Problem statement -
Below are lines of data; give the number of them that contain "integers", and only that.

* * * * * * *

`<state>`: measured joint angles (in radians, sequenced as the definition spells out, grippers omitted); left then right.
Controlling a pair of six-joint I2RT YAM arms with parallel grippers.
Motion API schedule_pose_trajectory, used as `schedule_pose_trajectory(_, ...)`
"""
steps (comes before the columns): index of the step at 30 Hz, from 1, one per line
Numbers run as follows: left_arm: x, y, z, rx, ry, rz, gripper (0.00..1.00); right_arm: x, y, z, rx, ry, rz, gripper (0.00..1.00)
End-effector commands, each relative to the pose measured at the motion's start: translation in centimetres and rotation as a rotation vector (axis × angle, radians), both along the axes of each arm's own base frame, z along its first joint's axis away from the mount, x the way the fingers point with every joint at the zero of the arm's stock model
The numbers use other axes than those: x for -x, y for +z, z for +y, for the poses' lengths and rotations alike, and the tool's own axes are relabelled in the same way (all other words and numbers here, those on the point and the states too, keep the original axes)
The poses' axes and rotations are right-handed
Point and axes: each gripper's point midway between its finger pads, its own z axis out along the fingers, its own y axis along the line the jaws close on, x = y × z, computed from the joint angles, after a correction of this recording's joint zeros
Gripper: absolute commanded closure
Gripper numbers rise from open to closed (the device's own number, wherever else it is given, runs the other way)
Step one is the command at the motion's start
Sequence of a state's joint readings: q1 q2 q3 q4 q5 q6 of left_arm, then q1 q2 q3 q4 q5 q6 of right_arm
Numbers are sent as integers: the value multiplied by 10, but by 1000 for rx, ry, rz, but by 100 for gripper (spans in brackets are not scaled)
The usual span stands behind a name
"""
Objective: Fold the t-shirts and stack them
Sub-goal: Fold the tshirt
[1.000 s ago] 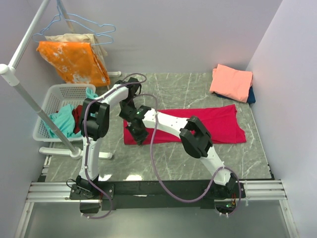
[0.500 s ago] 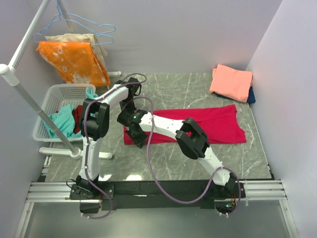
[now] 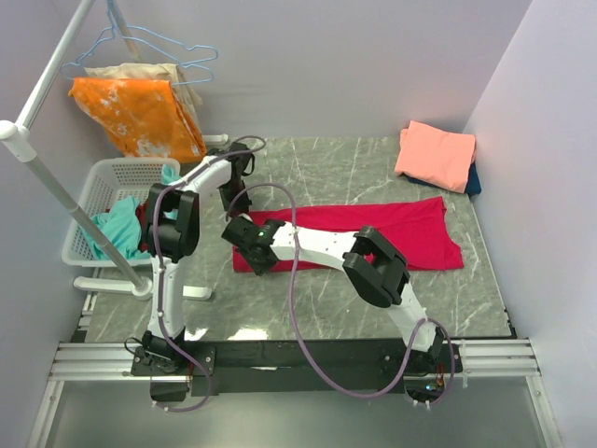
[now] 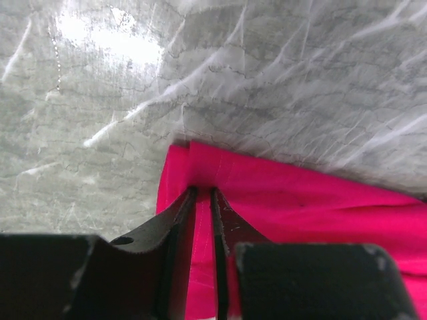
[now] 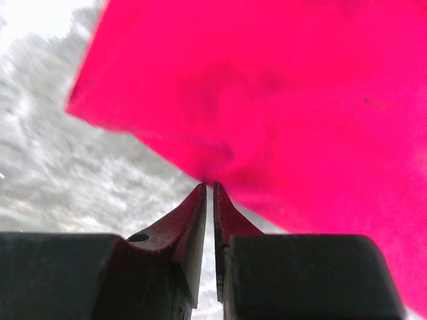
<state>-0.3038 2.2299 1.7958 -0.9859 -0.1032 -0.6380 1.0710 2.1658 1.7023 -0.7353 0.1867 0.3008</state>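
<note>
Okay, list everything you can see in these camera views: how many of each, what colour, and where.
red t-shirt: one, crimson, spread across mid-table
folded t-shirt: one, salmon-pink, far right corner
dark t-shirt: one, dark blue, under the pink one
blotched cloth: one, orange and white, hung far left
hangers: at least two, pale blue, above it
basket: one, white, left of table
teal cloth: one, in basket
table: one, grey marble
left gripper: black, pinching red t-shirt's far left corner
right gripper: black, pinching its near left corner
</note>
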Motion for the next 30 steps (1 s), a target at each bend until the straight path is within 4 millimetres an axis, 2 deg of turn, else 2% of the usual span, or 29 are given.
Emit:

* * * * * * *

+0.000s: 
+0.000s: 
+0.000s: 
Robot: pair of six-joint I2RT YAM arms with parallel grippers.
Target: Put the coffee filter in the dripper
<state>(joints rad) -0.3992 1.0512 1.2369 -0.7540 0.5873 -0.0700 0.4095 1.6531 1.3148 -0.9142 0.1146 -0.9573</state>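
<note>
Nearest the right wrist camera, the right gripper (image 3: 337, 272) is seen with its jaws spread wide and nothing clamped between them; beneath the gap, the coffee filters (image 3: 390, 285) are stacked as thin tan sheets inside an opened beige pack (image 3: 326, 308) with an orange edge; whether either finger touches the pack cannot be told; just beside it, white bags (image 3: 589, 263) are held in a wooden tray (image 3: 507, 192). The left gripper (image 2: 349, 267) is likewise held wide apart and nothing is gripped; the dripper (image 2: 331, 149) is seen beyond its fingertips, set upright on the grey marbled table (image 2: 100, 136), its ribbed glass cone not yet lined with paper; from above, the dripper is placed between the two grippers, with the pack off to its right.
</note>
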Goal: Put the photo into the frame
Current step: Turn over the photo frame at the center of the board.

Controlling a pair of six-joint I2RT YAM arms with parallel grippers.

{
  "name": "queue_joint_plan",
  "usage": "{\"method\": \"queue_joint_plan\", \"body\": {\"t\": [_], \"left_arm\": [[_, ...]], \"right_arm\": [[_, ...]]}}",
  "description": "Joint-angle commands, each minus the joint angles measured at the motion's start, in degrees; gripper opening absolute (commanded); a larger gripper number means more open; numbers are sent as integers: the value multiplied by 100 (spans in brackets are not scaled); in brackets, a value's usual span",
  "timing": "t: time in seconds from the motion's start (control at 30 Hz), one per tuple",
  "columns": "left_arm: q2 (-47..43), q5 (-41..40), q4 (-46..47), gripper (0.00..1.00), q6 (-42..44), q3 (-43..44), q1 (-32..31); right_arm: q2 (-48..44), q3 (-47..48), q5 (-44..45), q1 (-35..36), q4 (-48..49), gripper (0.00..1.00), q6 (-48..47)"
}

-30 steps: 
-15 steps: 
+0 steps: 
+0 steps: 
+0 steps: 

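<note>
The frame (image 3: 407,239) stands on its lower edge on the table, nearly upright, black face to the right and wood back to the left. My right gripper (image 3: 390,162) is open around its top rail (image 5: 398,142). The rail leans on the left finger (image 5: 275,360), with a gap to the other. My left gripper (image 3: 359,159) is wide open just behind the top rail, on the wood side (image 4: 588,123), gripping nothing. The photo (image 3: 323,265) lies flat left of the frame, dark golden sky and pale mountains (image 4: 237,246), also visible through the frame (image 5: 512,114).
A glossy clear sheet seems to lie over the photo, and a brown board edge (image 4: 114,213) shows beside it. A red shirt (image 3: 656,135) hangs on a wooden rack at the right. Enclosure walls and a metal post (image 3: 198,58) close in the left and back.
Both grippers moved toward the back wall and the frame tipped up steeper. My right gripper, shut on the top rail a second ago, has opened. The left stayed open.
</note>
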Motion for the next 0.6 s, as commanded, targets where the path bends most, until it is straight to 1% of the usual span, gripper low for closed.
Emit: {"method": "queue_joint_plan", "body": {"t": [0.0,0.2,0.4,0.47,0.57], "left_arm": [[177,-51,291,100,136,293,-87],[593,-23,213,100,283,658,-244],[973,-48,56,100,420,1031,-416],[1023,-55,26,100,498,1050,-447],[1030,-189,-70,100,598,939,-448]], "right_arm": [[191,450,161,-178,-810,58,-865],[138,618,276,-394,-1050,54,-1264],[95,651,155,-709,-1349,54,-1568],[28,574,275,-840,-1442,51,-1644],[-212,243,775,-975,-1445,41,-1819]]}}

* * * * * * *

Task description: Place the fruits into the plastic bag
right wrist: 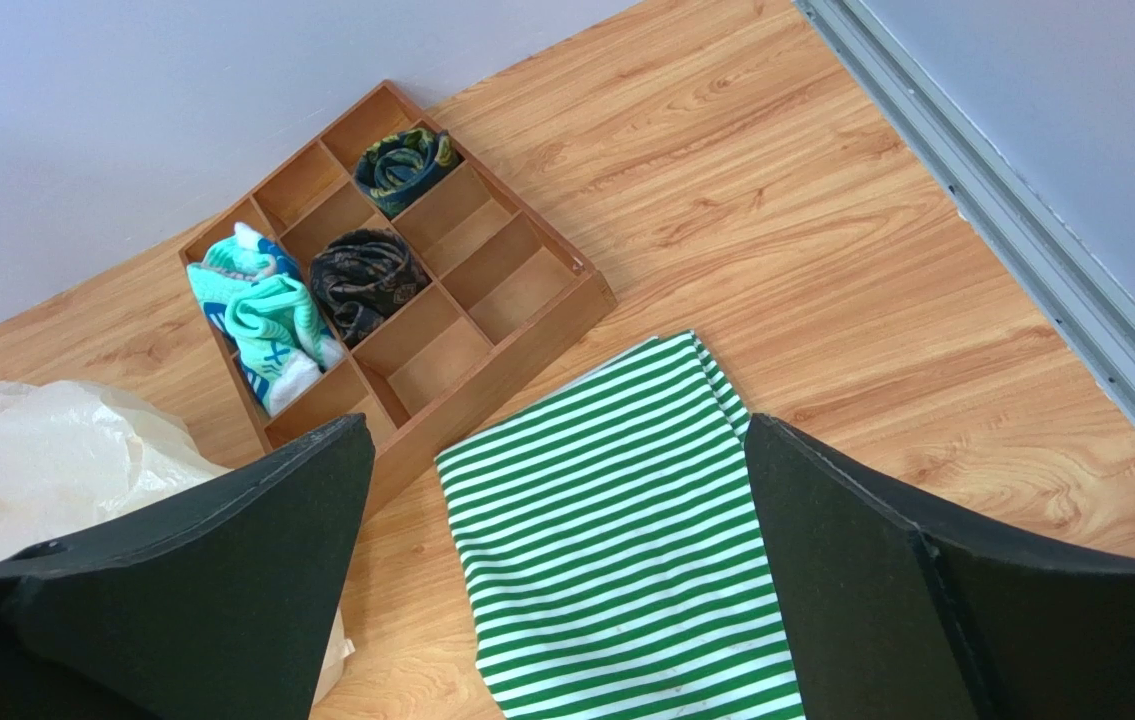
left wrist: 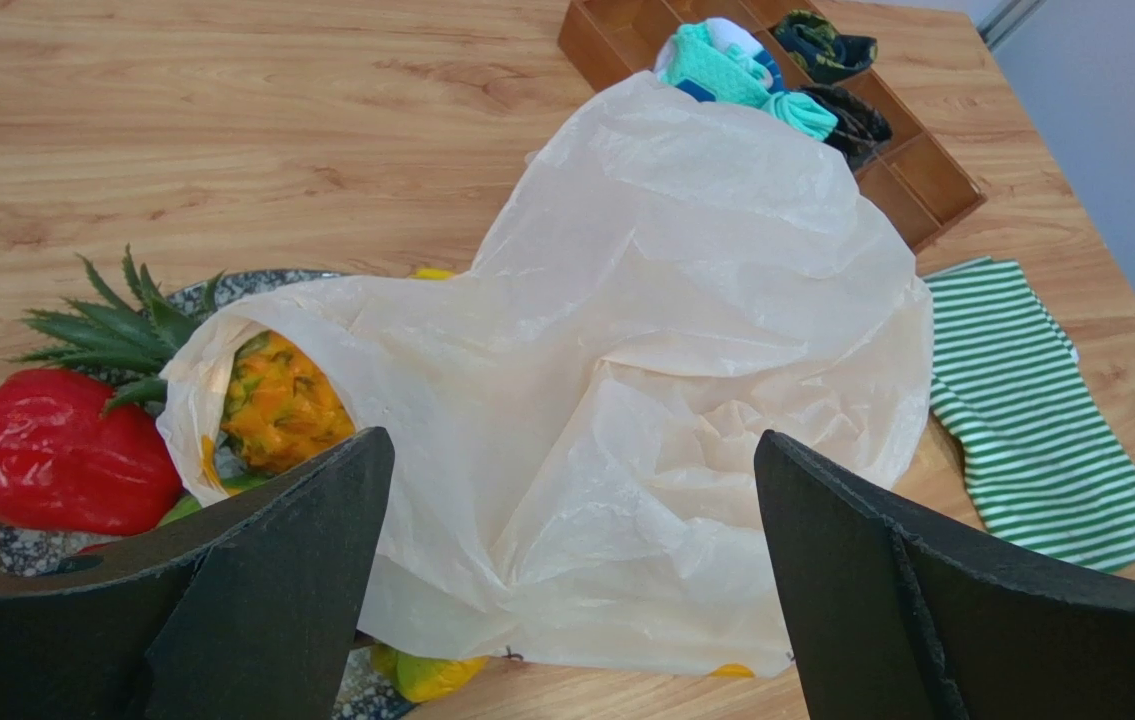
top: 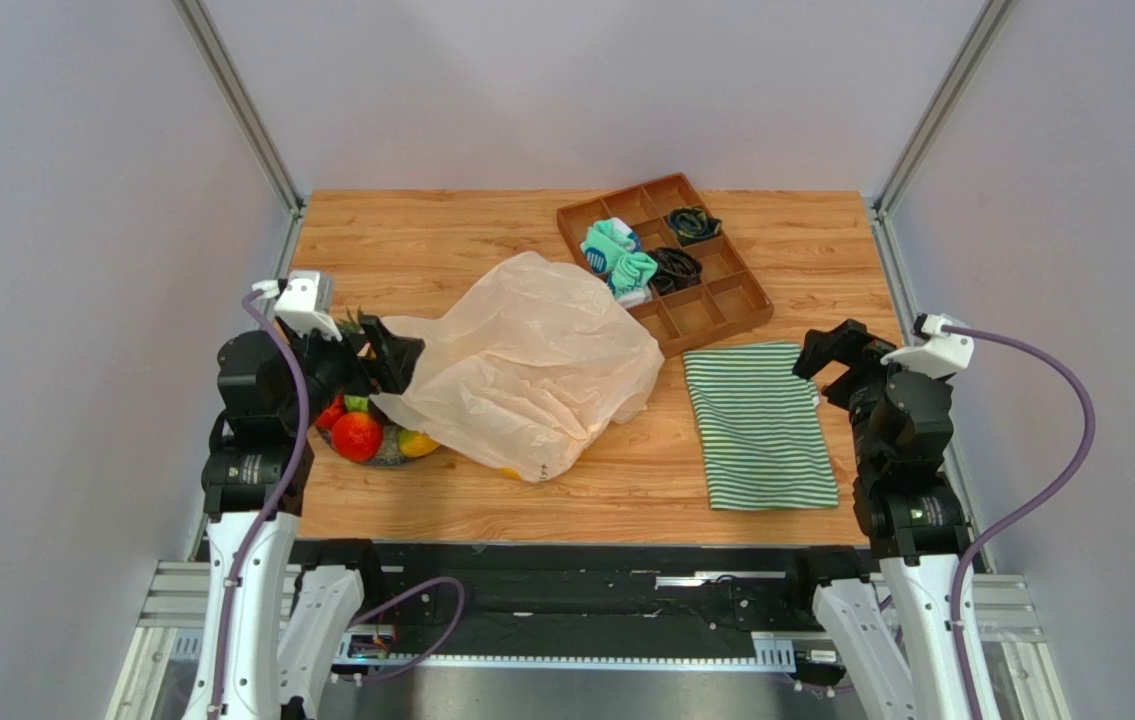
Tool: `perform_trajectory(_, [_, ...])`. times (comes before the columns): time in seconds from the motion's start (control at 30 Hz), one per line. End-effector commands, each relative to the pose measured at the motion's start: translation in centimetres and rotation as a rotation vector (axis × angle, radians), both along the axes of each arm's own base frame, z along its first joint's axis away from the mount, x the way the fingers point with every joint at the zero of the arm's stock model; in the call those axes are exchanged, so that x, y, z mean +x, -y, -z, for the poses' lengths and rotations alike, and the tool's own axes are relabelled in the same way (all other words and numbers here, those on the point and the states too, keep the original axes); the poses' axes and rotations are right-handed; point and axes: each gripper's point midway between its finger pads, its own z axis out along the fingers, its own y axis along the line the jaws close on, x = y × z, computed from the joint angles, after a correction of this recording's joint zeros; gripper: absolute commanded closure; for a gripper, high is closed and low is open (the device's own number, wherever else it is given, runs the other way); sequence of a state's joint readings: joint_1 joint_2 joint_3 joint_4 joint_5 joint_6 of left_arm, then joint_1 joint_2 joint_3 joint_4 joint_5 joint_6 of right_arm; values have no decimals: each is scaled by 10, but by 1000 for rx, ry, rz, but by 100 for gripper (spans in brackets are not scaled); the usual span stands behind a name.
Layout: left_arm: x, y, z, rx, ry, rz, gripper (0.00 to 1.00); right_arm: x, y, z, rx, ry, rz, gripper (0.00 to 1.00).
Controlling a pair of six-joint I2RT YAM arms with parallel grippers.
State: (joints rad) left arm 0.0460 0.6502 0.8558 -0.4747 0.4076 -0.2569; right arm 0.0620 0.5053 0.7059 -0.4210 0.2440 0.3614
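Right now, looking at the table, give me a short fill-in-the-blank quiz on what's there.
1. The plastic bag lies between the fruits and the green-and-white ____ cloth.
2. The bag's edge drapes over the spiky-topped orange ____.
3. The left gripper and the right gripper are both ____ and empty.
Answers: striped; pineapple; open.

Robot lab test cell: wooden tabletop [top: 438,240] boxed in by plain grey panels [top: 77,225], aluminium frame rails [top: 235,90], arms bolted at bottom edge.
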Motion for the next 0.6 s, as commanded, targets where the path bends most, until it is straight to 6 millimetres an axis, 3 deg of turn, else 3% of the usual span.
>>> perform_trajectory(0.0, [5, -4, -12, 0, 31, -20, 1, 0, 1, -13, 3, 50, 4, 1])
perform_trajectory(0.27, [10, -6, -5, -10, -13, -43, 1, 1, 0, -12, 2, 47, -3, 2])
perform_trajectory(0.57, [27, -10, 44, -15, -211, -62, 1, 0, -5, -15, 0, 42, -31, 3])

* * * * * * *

Answer box -
2